### WHAT YOU HAVE TO DO
Everything from the line containing "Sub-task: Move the" to the close of the listing below should be retyped exactly, and nothing before it.

### DATA EXCERPT
┌──
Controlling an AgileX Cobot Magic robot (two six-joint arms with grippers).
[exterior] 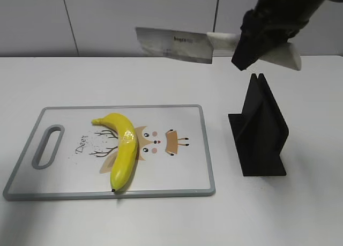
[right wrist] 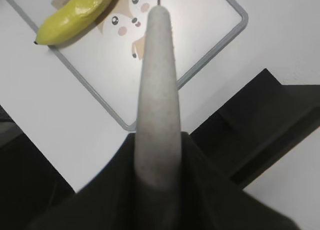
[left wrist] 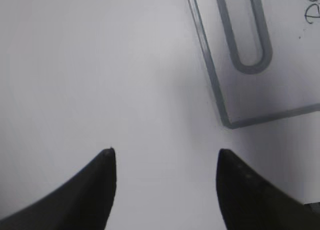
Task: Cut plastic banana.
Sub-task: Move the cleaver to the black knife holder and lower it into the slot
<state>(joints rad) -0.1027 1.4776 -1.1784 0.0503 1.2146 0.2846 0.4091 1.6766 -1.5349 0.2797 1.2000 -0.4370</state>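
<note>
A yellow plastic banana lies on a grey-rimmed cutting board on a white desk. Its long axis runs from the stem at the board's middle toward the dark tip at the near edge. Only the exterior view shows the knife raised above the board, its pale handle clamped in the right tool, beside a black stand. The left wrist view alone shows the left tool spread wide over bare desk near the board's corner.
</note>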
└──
### ANSWER AREA
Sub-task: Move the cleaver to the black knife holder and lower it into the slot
<state>(joints rad) -0.1027 1.4776 -1.1784 0.0503 1.2146 0.2846 0.4091 1.6766 -1.5349 0.2797 1.2000 -0.4370</state>
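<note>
A yellow plastic banana lies on a grey-rimmed cutting board on a white desk. Its long axis runs from the stem at the board's middle toward the dark tip at the near edge. Only the exterior view shows the knife raised above the board, its pale handle clamped in the right tool, beside a black stand. The left wrist view alone shows the left tool spread wide over bare desk near the board's corner.
</note>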

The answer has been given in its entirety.